My fickle heart longs for the West when I'm in the East and for the East when I’m in the West.
My other parts insist I be a woman when I'm a man and a man when I’m a woman.
How difficult it is being human, even worse is living a human’s life.
I only want to amuse myself frontside and backside, to be Eastern and Western both.

Related Characters: The Storyteller (speaker)
Page Number: 354
Explanation and Analysis:

During his final performance at the coffeehouse, the storyteller has told the audience that, as a child, he became fascinated by women and even felt a desire to be a woman himself. After experimenting with cross-dressing, the storyteller recalls breaking out into a sung poem that he made up on the spot. The poem, which he sings again for the audience, is both comic and serious. The lyrics are somewhat childish and simplistic, with vulgar humor (“I only want to amuse myself frontside and backside”). On the other hand, the song also conveys feelings of conflicted identity, which is one of the most significant themes in the book. The storyteller’s emphasis on East and West also suggests that feelings of conflicted identity are particularly likely to be experienced by inhabitants of Istanbul, known as the nexus between East and West.

Chapter 57 Quotes

From now on, the European style would be preeminent in Our Sultan's workshop; the styles and books to which we'd devoted our entire lives would slowly be forgotten––yes, in fact, the whole venture would come to an end, and if the Erzurumis didn't throttle us and finish us off, the Sultan's torturers would leave us maimed . . . But as I cried, sobbed and sighed––even though I continued to listen to the sad patter of the rain––a part of my mind sensed that these were not the things I was actually crying about. To what extent were the others aware of this? I felt vaguely guilty for my tears, which were at once genuine and false.

Related Characters: Olive (speaker)
Page Number: 381
Explanation and Analysis:

Black, Butterfly, and Stork, who now suspect that Olive is the murderer, have been searching Olive’s house for the final illustration from the secret book, which will prove his guilt. The miniaturists have also been in the midst of a heated discussion about art, morality, vision, and blindness, and Olive finds himself overcome with emotion and starts to cry. In this passage, he explains the reasons behind his tears. Like Master Osman, Olive laments the disappearance of the miniaturist tradition, although Olive imagines it coming to a much more violent close.

However, Olive also admits that this is not necessarily the real reason why he is crying, and he even claims that his tears are “at once genuine and false.” This again conveys the idea of a split identity; right until the end of the novel Olive narrates as himself and the murderer separately, suggesting that he is never able to resolve these identities into one, and never able to fully understand himself.

Chapter 58 Quotes

Had Enishte Effendi’s book been completed and sent to them, the Venetian masters would've smirked, and their ridicule would’ve reached the Venetian Doge––that is all. They'd have quipped that the Ottomans have given up being Ottoman and would no longer fear us.

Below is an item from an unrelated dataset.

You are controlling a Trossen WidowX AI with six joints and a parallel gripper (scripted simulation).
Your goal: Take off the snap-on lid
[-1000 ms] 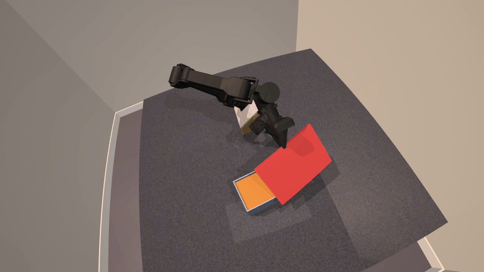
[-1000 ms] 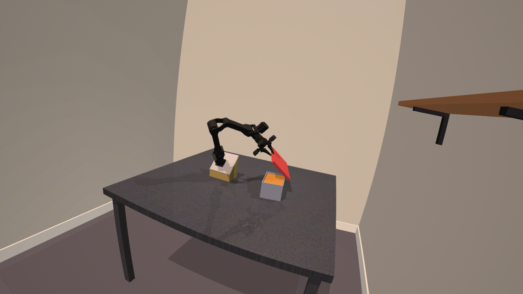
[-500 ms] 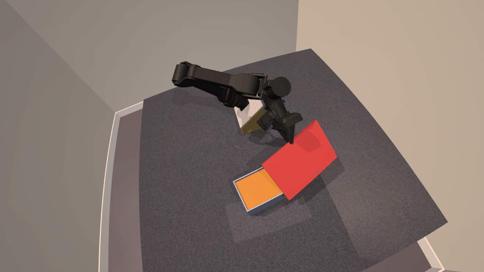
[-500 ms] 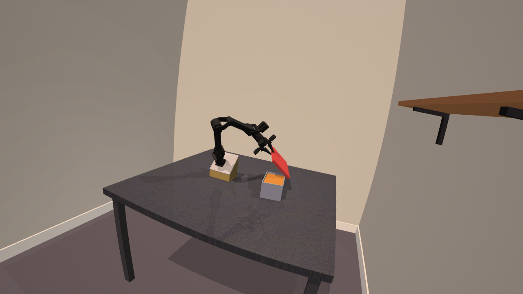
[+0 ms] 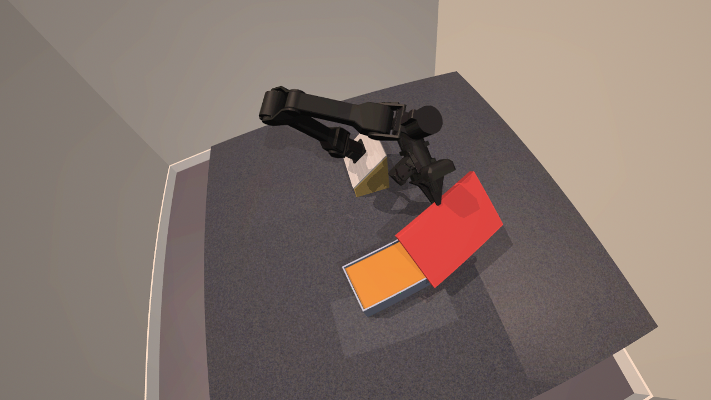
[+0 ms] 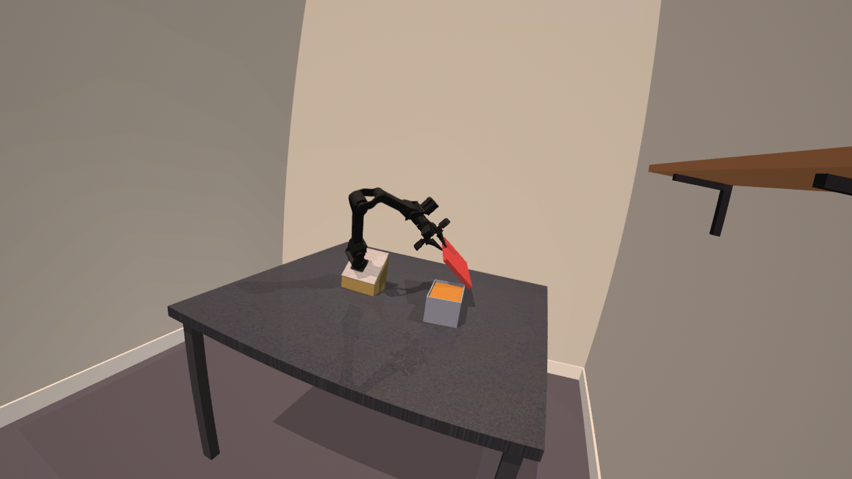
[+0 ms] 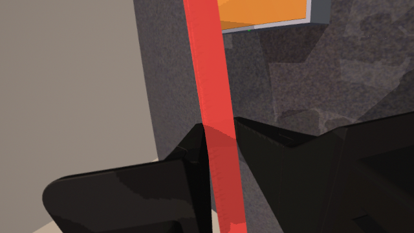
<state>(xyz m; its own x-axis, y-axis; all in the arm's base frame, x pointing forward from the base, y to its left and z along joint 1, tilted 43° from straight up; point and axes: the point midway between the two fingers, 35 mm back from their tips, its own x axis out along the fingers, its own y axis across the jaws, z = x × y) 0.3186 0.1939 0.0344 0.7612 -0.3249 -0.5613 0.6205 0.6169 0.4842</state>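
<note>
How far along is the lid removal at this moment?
Done: the red lid is off the storage box, whose orange inside shows open. In hand: the gripper is shut on the lid's edge, holding it steeply tilted in the air beside the box. Left: carry it to bare table, level it and lay it flat, right side up, then release.

My top camera looks steeply down on the table [image 5: 278,258]. My exterior one faces it from afar. My wrist camera peers close between the fingers; all share the storage box [image 5: 385,278].
</note>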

Related Characters: The Murderer (speaker), Enishte
Related Symbols: The Book
Page Number: 399-400
Explanation and Analysis:

Black, Butterfly, and Stork have discovered that Olive is indeed the murderer, and that in the final illustration of the secret book, Olive has depicted himself where the portrait of the Sultan should be. Olive warns the other miniaturists that continuing to paint in the European style will lead to nothing but trouble. He explains that this is not necessarily because the European style is sinful, but rather because Ottoman miniaturists will never be able to compete with the Europeans in their own tradition.

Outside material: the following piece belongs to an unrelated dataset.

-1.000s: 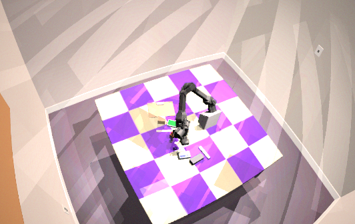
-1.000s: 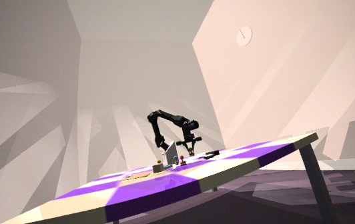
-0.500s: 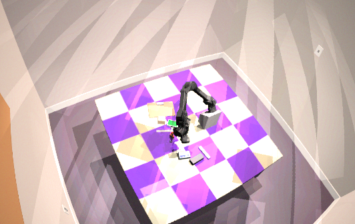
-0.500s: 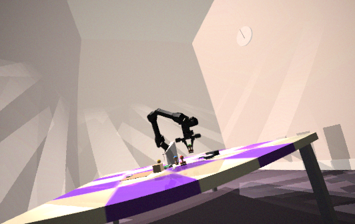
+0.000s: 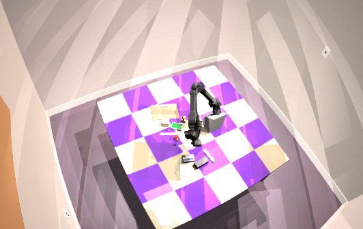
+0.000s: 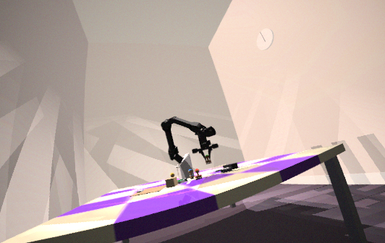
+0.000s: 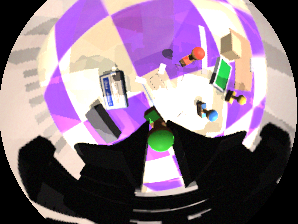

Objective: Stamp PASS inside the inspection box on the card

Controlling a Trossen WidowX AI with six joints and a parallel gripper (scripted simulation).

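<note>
Black jointed arm bent over a desk (image 5: 222,192) (image 6: 165,213) checked in purple and white. Its black pincer (image 6: 208,155) (image 7: 157,123) is clamped on a stamp with a round green knob (image 6: 208,159) (image 7: 160,140), held up off the desk, knob toward the wrist. A green block shows at the stamp's far end in the wrist view. Whether this is the PASS stamp cannot be told; no lettering legible on it.

Three more knobbed stamps on the desk: one with a red ball knob (image 5: 176,138) (image 6: 197,173) (image 7: 198,53), one with a blue ball knob (image 6: 190,172) (image 7: 212,116), one with a yellow ball knob (image 5: 183,118) (image 6: 172,175) (image 7: 241,100). The yellow one is near a flat, bright green rectangular pad in a dark-edged case (image 5: 176,126) (image 7: 221,75).

Close by, a small tan box-shaped block (image 5: 165,123) (image 6: 171,181) (image 7: 231,44), beside a flat tan sheet (image 5: 159,113) (image 7: 243,67).

On the other side of the group, a pale case with a blue-and-white label (image 5: 187,159) (image 7: 114,89); just beside it, a dark grey oblong block (image 5: 201,163) (image 7: 103,121). Pale pieces with faint marks lie mid-desk; card and print cannot be made out with certainty. Upright grey panel (image 5: 215,123) (image 6: 185,167) near the arm's foot.
</note>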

This is arguably the single moment at which the murderer displays the most wisdom. He points out that a culture should never completely abandon its own traditions in favor of emulating the traditions of others. At the same time, the murderer likely overstates his case. As the novel shows, Ottoman culture is itself a product of imitation, blending a large variety of pre-existing cultural traditions. As Enishte points out much earlier in the narrative, “nothing is pure.”